La grande saga des Lapins
Texte et archives François-Marie Dumas
L’Italie et le Japon sont aujourd’hui les acteurs majeurs du marché du scooter et l’histoire de ce véhicule débuta en même temps dans ces deux pays avec comme acteurs majeurs au Japon, Mitsubishi et Fuji qui vont se livrer à une guerre effrénée pendant plus de 20 ans. Pour fêter l’entrée dans l’année du lapin selon les signes du zodiac chinois, je ne pouvais faire autrement que de me lancer dans l’histoire des lapins… japonais, ce qui n’a aucun rapport, mais cela me faisait une bonne excuse !
Il faut remonter à 1914 pour trouver les sources du colossal groupe Fuji Heavy Industries fondé par le pionnier de l’aviation nippone Nakajima. Avec une production estimée à 30 000 avions, Fuji deviendra durant la Seconde Guerre mondiale le deuxième avionneur japonais derrière Mitsubishi et ses torpilleurs B5N Kate feront des ravages sur Pearl Harbour en 1941. Démantelé à la fin des hostilités, le groupe devient Fuji Sangyo puis Fuji Heavy Industries en 1952. Dans le Japon anéanti de l’après-guerre, le besoin de motorisations individuelles est criant et Fuji va donc, comme son concurrent Mitsubishi et bien d’autres avionneurs (Gnome & Rhône, Piaggio, etc.), se reconvertir dans le deux roues économique. Le premier du genre, qui inaugure l’appellation Rabbit (contrairement aux marins, les Japonais considèrent le lapin — rabbit, en anglais — comme un porte-bonheur), est présenté dès 1946, à une époque où n’existaient encore aucune des quatre grandes marques actuelles. Ce S-1 n’est guère qu’une copie d’un scooter américain de l’époque, le Powel de 1939 avec un moteur de 135 cm3 à soupapes latérales qui développe 2 chevaux et propulse les 75 kg de l’engin à 60 km/h… sur le plat.
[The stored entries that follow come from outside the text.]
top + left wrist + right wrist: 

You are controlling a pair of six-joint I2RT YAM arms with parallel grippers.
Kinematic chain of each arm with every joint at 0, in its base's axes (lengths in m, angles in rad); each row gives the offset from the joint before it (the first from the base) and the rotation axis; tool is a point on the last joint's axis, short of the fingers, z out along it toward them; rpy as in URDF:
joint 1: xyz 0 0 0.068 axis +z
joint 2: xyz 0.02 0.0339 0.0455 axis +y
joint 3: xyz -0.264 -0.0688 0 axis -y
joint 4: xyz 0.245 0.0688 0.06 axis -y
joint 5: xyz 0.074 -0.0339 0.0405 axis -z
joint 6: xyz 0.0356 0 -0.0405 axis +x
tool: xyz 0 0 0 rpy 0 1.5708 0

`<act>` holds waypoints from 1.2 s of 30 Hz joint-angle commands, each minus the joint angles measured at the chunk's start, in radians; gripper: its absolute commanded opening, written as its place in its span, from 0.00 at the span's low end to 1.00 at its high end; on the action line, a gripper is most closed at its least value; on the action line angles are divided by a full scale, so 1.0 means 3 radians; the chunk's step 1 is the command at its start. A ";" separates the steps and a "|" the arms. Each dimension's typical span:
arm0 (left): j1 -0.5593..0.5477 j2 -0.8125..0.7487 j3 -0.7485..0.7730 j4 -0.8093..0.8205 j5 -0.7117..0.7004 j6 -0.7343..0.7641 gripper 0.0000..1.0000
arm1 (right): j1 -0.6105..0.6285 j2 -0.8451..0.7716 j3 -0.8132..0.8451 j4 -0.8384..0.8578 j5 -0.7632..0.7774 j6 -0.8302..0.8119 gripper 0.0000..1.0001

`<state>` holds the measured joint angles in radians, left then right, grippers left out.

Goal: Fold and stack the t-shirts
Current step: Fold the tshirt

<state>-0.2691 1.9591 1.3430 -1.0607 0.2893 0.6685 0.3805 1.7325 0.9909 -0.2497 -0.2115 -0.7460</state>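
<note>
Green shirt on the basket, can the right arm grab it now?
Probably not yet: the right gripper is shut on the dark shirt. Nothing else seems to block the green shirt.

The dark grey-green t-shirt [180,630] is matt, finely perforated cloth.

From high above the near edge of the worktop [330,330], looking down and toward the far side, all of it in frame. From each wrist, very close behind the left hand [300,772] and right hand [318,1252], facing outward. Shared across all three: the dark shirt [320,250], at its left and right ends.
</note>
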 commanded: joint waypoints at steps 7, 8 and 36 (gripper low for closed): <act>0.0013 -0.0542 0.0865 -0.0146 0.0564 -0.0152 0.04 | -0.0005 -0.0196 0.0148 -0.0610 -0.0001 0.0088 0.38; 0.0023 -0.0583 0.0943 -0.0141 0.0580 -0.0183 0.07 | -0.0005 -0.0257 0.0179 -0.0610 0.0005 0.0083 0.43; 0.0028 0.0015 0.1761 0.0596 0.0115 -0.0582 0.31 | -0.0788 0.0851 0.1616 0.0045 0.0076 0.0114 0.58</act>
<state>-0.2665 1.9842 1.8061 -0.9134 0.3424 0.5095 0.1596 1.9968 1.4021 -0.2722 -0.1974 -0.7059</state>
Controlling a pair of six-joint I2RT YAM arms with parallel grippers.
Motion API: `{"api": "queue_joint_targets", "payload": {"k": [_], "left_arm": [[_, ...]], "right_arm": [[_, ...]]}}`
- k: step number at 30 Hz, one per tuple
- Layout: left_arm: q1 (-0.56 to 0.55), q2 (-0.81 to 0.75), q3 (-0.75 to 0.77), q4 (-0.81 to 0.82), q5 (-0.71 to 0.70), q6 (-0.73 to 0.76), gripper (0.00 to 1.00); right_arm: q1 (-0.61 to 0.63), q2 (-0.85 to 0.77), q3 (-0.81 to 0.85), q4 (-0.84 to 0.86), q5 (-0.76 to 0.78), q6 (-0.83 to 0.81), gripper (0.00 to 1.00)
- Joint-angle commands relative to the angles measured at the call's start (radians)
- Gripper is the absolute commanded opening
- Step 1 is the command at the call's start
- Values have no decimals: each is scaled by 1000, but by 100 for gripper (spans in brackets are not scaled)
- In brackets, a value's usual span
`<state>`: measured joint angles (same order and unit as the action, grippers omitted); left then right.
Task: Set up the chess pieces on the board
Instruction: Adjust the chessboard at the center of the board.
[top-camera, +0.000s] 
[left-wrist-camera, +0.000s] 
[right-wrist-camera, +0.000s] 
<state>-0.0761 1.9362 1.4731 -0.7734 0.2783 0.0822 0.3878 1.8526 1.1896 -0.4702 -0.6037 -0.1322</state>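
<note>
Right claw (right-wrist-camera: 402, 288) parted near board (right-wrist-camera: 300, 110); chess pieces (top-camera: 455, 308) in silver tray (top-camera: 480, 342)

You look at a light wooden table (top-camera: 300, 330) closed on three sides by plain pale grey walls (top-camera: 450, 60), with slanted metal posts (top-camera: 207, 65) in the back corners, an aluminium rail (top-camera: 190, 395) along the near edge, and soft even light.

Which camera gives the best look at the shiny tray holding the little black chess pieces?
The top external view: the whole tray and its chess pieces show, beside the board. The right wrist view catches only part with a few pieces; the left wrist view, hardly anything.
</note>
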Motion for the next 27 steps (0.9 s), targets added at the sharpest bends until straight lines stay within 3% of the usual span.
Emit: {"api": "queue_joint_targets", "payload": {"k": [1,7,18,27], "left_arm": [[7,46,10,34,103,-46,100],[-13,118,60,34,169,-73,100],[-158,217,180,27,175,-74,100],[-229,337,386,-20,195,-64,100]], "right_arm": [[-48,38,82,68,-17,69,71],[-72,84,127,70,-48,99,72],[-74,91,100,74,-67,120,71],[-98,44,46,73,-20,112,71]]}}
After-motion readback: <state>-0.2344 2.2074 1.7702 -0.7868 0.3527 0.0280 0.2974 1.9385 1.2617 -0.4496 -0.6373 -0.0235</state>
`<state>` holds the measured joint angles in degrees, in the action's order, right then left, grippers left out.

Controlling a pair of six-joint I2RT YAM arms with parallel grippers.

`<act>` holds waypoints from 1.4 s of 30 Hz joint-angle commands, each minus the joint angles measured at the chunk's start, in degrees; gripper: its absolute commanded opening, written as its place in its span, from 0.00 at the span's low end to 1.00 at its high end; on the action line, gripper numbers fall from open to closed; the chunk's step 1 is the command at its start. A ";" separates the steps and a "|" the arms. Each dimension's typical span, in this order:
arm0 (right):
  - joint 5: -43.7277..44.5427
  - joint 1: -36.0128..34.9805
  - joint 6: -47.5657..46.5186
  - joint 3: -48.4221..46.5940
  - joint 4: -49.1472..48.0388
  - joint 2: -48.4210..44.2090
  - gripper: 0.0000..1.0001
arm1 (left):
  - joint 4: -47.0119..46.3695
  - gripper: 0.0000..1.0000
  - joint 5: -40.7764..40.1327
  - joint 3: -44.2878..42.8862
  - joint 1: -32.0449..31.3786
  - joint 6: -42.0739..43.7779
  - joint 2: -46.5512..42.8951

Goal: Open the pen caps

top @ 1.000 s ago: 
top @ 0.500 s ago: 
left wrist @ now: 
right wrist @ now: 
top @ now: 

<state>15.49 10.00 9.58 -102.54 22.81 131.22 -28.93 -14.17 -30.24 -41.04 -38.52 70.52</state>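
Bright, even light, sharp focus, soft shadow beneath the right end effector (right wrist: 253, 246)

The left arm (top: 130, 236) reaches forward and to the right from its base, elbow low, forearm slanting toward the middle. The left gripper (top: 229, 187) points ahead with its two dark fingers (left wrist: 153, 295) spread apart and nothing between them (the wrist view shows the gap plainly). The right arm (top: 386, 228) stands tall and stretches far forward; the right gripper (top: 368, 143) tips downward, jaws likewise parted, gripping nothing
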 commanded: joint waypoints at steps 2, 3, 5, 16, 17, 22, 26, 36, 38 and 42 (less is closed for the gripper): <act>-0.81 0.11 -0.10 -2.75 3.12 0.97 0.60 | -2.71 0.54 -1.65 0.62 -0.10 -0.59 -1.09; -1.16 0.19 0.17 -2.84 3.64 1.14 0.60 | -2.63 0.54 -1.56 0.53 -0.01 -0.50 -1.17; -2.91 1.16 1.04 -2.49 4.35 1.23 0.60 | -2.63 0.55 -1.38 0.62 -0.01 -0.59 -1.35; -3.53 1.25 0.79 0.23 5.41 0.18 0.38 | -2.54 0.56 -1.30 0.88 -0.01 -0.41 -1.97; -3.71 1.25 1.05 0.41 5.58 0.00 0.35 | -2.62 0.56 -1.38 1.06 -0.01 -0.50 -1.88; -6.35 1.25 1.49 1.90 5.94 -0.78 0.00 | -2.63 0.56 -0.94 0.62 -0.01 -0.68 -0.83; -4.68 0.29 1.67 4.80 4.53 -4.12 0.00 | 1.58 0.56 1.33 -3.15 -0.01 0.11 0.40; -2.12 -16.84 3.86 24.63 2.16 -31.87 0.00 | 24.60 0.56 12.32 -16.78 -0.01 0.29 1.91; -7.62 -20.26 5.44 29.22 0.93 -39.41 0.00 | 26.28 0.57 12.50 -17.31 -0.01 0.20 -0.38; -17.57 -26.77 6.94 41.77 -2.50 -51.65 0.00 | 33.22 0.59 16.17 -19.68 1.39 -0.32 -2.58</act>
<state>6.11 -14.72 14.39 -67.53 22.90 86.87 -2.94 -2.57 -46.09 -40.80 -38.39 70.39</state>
Le démarrage s’effectue à la poussette et il n’a pas de frein avant, mais quand même un embrayage automatique.
Dés 1947, Fuji devient le premier constructeur japonais avec… 881 scooters vendus pour une production globale japonaise de 2 010 unités) et le Rabbit évolue avec une version S-2 en 1947 dotée d’une suspension avant à roue tirée et d’une roue de secours puis, en mai 1948, avec une version esthétiquement remaniée.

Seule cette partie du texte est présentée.